For Arc’teryx employees who aren’t out in the field exploring new concepts, the building has been designed to welcome the elements. The roof is an open garden area inspired by both the mountain landscapes of British Columbia and Japan’s rich forests. Here, seating made from Yanase cedar from Kochi prefecture has a circular form to encourage conversation and creative back-and-forth. “We had this concept of creating a connection between inside and outside, the surrounding city and nature, as well as a place that is enriched by elements such as technology, culture and nature,” says Torafu architect Koichi Suzuno. The interior is filled with mountain-inspired artworks while one double-height wall is lined with Japanese craft and design, alongside vintage Arc’teryx jackets and mountain kit. “The wall is designed to provoke discussion and show the brand in context by displaying items from Japan with pieces that convey Arc’teryx’s history and philosophy,” says Suzuno.
arcteryx.com; torafu.com
Giopato & Coombes
Treviso, Italy
“It was a classic romance,” says Cristiana Giopato, the co-founder of leading lighting company Giopato & Coombes. She tells monocle that she met her husband, UK-born Christoper Coombes, while on an Erasmus study programme in the 1990s. Today they work from an elegant 18th-century villa in the city of Treviso in northern Italy, designing and producing lighting pieces for hotel lobbies, jewellery shops and apartments worldwide.

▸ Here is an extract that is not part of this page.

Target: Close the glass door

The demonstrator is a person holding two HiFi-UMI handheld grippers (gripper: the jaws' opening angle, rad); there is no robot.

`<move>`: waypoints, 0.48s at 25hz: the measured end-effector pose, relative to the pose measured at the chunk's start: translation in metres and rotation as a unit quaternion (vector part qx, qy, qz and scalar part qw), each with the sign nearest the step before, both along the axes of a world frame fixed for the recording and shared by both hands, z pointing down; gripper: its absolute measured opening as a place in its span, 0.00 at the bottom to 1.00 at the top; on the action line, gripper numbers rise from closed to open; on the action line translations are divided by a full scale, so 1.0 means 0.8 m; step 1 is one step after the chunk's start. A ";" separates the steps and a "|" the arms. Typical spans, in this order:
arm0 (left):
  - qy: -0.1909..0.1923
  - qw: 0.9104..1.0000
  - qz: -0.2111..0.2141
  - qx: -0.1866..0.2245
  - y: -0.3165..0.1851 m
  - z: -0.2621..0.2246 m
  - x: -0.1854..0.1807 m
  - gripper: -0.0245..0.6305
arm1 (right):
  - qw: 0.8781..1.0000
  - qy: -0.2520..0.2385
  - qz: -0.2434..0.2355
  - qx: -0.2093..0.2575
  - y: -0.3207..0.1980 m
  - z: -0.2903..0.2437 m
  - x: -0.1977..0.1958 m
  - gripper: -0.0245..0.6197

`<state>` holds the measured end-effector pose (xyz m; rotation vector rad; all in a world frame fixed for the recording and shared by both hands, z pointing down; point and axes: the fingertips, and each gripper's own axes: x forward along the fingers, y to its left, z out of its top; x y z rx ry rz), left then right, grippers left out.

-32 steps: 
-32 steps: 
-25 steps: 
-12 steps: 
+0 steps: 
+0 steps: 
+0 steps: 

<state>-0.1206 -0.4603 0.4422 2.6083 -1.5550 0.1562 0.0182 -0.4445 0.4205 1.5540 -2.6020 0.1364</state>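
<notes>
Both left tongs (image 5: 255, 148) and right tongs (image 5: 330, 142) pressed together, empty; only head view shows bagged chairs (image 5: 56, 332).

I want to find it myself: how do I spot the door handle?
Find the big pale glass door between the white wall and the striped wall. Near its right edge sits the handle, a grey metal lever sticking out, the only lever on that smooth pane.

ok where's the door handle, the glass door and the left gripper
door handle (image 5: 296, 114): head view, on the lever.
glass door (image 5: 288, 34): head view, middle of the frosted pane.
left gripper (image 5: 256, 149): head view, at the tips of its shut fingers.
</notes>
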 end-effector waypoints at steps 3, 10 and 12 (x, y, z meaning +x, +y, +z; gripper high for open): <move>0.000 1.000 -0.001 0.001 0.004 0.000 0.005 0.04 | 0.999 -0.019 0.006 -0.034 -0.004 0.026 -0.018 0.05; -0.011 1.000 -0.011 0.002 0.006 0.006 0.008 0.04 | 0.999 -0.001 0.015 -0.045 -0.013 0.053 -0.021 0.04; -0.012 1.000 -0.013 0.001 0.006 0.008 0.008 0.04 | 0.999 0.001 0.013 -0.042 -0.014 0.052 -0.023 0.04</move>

After starting their careers in Milan – Giopato with Patricia Urquiola and Coombes with George Sowden – and working there for a decade, the duo felt that something was missing. “We wanted direct involvement in projects,” says Giopato. “In 2014 the time seemed right for us to bring everything in-house, to have a vertical model and become our own brand,” she adds, looking out over the villa’s lawns to a large former stable building that they have recently converted into a cavernous workshop and office space hosting 38 staff.

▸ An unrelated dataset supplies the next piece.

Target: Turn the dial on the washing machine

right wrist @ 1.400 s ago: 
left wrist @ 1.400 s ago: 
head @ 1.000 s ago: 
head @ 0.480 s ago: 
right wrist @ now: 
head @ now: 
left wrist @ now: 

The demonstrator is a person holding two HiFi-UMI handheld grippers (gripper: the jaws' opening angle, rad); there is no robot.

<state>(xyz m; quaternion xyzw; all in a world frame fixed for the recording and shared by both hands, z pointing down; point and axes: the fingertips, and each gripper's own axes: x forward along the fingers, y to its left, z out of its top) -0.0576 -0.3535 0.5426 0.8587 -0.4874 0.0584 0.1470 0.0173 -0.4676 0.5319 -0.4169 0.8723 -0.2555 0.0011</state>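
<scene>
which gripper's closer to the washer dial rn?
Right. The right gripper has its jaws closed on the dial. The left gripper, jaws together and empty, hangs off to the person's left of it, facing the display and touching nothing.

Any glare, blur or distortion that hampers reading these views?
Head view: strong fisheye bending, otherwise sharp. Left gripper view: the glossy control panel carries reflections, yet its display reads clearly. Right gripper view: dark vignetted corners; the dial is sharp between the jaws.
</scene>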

From the outset, the duo were keen to experiment with their fledgling brand. “One of the first things that we learnt was the importance of a continuous learning process,” says Giopato, in a soft but self-assured voice. As such, the company has invested in showcasing the artistic, conceptual stages of its work, displaying experimental installations with titles such as “To Draw Breath”. In 2024, Giopato & Coombes exhibited in Seoul, Milan, Copenhagen and New York. “Through these experiments, we realised that there’s the idea, the market and the production,” says Giopato.

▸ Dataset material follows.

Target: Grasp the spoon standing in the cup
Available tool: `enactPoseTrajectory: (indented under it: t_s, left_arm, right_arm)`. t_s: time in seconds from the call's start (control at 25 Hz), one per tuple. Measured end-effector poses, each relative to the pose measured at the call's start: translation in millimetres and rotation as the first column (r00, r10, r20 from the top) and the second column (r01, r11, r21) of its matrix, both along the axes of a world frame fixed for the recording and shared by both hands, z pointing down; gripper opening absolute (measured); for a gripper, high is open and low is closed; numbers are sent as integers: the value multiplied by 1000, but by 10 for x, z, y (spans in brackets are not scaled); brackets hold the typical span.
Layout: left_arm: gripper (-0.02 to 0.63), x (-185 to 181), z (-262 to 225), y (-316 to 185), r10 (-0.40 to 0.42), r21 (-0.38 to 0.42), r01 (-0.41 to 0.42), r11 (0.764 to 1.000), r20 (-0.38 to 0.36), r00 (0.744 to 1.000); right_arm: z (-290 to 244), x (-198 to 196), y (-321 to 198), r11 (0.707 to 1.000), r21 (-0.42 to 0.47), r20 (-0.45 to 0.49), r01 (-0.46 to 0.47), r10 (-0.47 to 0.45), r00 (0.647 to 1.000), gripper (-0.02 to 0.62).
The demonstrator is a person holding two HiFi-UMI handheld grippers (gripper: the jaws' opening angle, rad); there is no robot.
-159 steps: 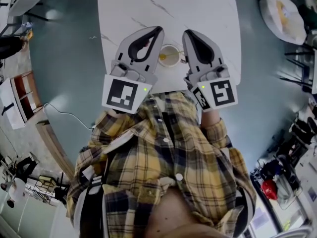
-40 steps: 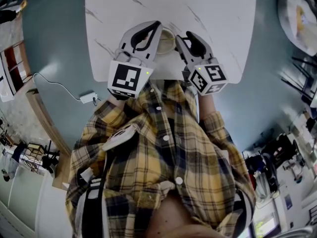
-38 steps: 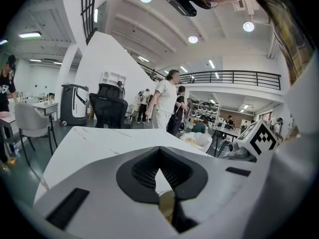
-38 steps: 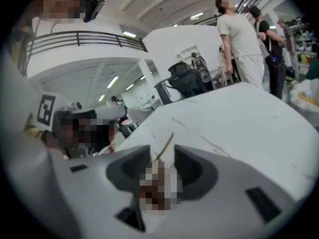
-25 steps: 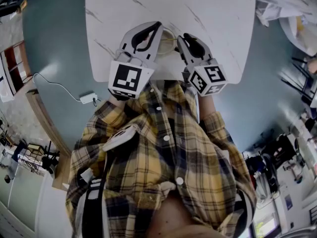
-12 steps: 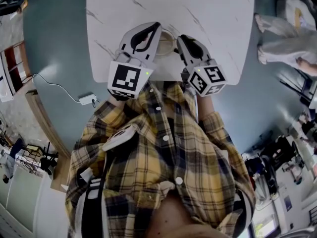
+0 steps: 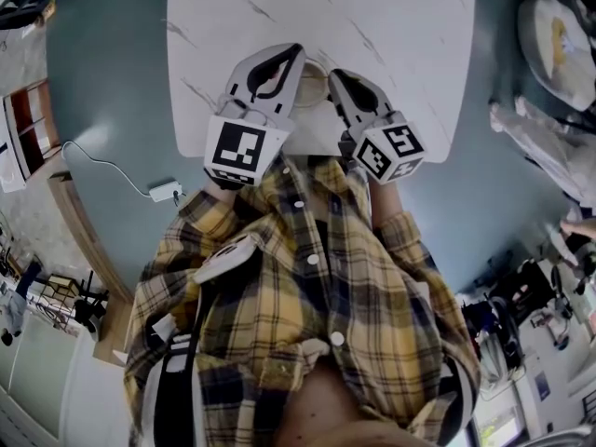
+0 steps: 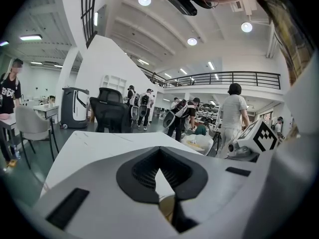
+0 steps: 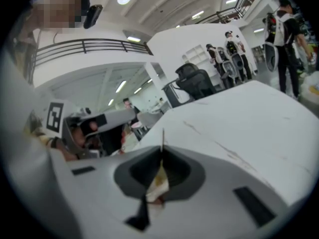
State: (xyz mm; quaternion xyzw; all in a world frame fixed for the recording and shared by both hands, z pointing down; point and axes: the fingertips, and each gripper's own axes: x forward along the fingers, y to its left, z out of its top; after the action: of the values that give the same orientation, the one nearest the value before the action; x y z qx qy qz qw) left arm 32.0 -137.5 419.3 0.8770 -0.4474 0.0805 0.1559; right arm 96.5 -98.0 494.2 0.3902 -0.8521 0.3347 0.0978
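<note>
Two grippers sit on the near edge of the white marble worktop (image 7: 391,26), with the cup (image 7: 315,80) between them. The right gripper (image 7: 332,74) reaches over the cup's rim, its jaws pressed together on a thin upright sliver that appears to be the handle of the spoon (image 9: 163,137); yellowish contents of the cup show through the gap behind the tips. The left gripper (image 7: 298,52) rests just beside the cup, jaws closed tip to tip on nothing.
</note>
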Motion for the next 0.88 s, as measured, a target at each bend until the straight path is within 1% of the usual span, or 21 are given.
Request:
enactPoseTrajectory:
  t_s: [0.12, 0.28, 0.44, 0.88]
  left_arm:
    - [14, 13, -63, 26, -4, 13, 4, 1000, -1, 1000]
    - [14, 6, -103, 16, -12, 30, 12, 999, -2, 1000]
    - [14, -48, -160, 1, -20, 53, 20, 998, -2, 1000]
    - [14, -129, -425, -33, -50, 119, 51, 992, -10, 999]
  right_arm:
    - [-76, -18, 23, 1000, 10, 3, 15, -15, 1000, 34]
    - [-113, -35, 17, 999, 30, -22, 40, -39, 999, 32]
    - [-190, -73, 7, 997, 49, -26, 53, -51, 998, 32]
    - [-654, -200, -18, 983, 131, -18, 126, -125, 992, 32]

Taking such an approach and creating a compact lighting-design campus in Treviso, Giopato & Coombes has, in effect, cut out the middlemen. By going to the market with products that it has developed in its own workshop space – and by showing technical and craft skills directly to a broad audience – the company is receiving vital feedback from potential new clients. “We operate a little differently,” says Giopato. “We are more like a fashion atelier than an ordinary lighting manufacturer.”